May Brent crude BRN00, -1.51% BRNK21, -1.51%, the global benchmark, was down $1.12, or 1.6%, at $67.76 a barrel on ICE Futures Europe.

Crude futures shook off the rising inventories previously, aided by strong falls in gasoline and other products. But analysts said the size of the buildup, a persistently firmer tone for the U.S. dollar, a troubled vaccine rollout in Europe and jitters over the potential for COVID-19 variants to cause problems in the U.S., were sufficient to cool a crude rally that still sees both WTI and Brent up more than 30% year-to-date.

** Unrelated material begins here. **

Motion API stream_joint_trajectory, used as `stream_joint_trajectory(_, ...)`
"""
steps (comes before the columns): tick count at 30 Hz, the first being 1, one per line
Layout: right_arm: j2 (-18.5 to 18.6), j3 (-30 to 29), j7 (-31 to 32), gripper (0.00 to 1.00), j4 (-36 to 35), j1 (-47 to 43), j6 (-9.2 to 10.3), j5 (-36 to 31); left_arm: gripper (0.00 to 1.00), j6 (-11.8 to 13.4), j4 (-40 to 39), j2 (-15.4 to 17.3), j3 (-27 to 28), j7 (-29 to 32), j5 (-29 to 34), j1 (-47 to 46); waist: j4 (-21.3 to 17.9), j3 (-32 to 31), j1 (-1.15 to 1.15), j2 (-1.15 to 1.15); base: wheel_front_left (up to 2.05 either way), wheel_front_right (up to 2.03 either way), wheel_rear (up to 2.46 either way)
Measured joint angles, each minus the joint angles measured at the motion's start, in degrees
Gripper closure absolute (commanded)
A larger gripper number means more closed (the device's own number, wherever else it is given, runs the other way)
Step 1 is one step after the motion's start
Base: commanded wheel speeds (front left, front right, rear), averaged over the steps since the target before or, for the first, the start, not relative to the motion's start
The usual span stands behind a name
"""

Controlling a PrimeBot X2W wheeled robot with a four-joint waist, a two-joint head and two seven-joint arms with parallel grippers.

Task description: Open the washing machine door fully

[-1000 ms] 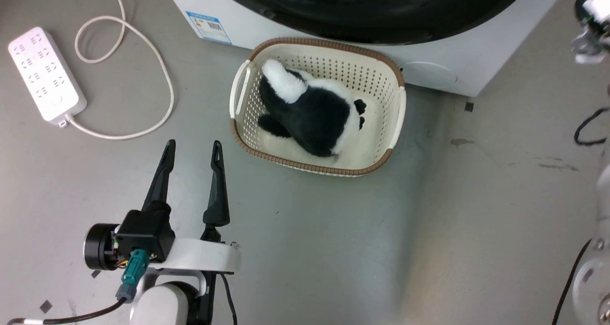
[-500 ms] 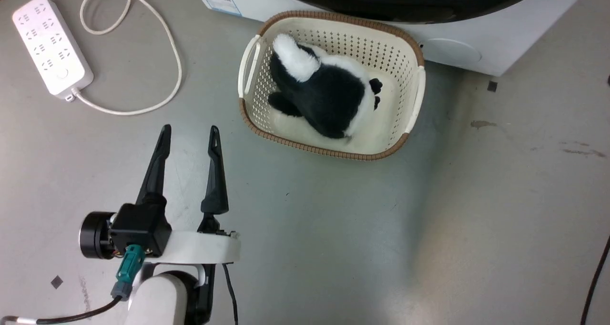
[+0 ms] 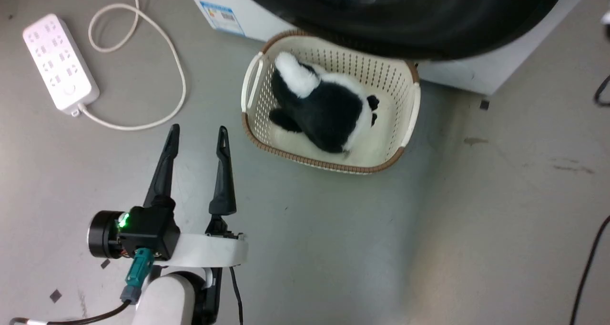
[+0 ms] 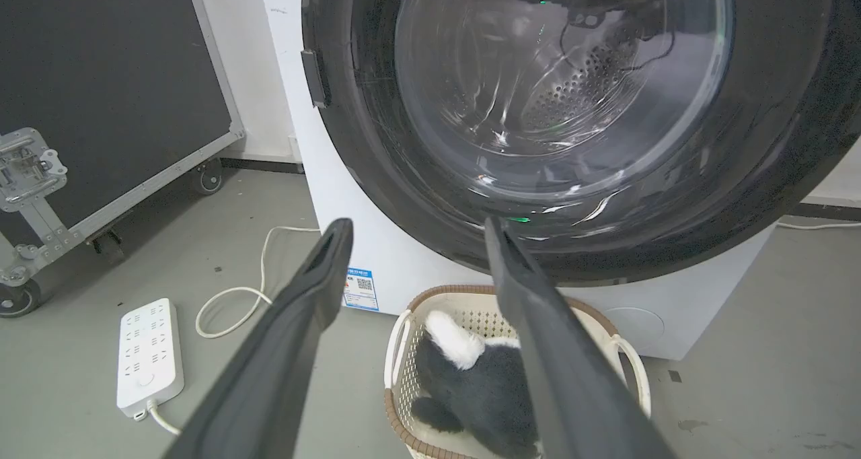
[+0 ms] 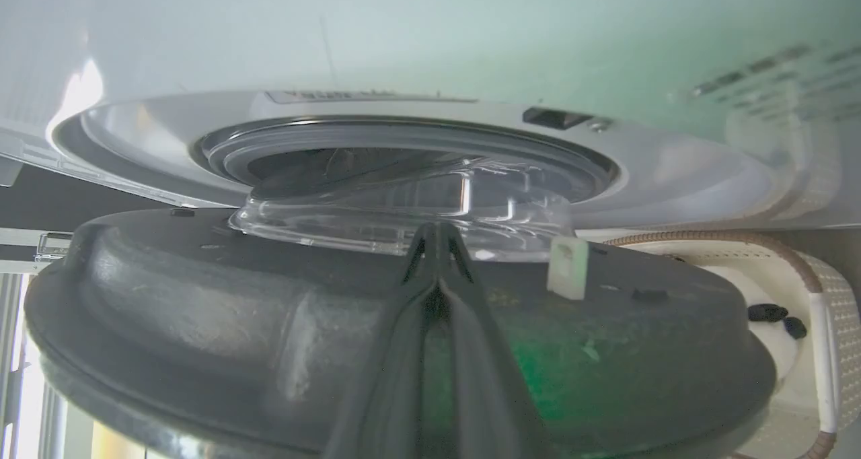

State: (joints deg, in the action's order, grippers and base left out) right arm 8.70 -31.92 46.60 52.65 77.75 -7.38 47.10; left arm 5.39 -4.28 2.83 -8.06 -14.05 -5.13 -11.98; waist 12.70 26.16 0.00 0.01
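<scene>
The door [image 5: 202,297] stands partly open, its low edge over the basket [image 3: 245,86] rim. The right gripper [image 5: 437,237], pinched closed, is at its inner side. The left gripper [image 3: 198,129] is spread wide over bare floor [image 3: 476,220].

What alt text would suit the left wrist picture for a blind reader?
A washing machine door, glossy black with a glass centre, looms above a basket holding a black-and-white plush toy. The open left end effector points toward the door.

Washing machine door [image 4: 565,109]: glossy black ring, clear smooth glass bowl. Basket [image 3: 405,120]: perforated cream plastic, brown woven-look rim. Plush toy [image 3: 324,115]: black-and-white furry cloth. Floor [image 3: 429,244]: smooth matt grey. Left gripper [image 3: 198,129]: matt black.
</scene>
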Motion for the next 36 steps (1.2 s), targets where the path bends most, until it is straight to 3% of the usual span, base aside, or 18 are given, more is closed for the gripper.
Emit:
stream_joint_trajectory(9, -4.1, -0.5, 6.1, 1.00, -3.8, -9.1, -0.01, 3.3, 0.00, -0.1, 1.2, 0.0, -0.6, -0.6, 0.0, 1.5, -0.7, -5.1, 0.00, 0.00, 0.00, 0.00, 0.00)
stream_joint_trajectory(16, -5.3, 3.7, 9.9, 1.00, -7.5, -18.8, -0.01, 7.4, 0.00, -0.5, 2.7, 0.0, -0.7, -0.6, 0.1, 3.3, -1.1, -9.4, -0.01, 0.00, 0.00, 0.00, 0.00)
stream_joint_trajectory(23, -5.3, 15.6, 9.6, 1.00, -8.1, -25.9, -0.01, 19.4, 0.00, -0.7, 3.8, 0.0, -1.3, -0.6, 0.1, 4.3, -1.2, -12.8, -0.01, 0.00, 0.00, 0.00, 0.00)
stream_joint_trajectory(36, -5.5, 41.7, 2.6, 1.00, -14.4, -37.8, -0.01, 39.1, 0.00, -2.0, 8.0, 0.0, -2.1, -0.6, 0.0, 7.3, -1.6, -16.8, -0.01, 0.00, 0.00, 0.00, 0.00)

“The crude demand outlook still remains the key for higher prices and if short-term risks continue to grow due to virus variants, oil prices could be in for modest 10% pullback,” Moya said.

Among the petroleum products traded on Nymex, April gasoline RBJ21, -0.51% lost 0.7% to $2.09 a gallon and April heating oil HOJ21, -1.41% shed1.5% to $1.92 a gallon.

The S&P Global Platts survey of analysts also expect the EIA on Wednesday to report weekly supply declines of 1.4 million barrels for gasoline and 900,000 barrels for distillates.

April natural gas NGJ21, +1.53% traded at $2.52 per million British thermal units, up 1.4%.